Redonner, un devoir et un plaisir
Le parcours de Sophie Boisvert, aujourd’hui vice-présidente aux ressources et à l’industrie de la firme Norda Stelo, montre bien tout le spectre que peut couvrir une carrière en génie qui s’inscrit dans la durée. Au début de la cinquantaine, l’ingénieure diplômée de Polytechnique a mentoré de jeunes ingénieurs d’une usine de Norda Stelo en Nouvelle-Calédonie. Il y a six ans, elle a accepté un poste dans la haute direction. À 60 ans, elle se voit pratiquer sa profession encore longtemps.
« Mon conjoint [aussi ingénieur] et moi, nous avons le sentiment que nous pouvons encore contribuer à la société, surtout en pénurie de main-d’œuvre. Dans cinq ans, je ne me vois peut-être pas dans un rôle de direction, mais je pourrai refaire du projet. J’aimerais transférer un savoir qui, autrement, va se perdre. C’est peut-être idéaliste, mais c’est ma façon de voir. »

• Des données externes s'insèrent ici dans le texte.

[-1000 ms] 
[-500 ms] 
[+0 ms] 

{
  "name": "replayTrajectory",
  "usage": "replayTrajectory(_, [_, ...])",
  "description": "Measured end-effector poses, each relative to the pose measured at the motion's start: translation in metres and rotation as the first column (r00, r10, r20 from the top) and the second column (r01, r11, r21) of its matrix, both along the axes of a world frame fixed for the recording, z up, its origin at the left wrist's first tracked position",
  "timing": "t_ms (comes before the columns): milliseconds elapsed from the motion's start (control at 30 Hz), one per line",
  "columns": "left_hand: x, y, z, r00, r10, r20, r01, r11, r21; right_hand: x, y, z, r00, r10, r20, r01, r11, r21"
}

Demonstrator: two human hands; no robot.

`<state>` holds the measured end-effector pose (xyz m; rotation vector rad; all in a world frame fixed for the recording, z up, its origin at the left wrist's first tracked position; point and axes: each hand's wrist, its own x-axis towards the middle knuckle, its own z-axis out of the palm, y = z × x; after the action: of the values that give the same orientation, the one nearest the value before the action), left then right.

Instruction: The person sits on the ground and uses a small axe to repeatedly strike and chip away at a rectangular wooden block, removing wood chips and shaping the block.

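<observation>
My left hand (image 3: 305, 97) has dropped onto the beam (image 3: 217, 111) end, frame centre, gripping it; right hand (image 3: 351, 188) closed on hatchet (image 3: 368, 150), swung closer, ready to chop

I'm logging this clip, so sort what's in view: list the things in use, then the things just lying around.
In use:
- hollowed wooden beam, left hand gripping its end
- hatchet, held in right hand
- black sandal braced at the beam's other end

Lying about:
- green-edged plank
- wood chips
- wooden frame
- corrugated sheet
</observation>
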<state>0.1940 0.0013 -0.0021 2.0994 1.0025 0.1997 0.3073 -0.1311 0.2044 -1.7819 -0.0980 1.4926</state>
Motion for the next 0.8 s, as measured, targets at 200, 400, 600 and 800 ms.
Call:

La VP de Norda Stelo remarque que son choix n’est pas toujours compris de son entourage, qui la surnomme « Lucienne Bouchard » et lui demande pourquoi elle ne « profite » pas de sa retraite. « Fondamentalement, j’ai encore beaucoup de plaisir à être ingénieure », répond-elle. Voilà le signe d’une carrière épanouissante.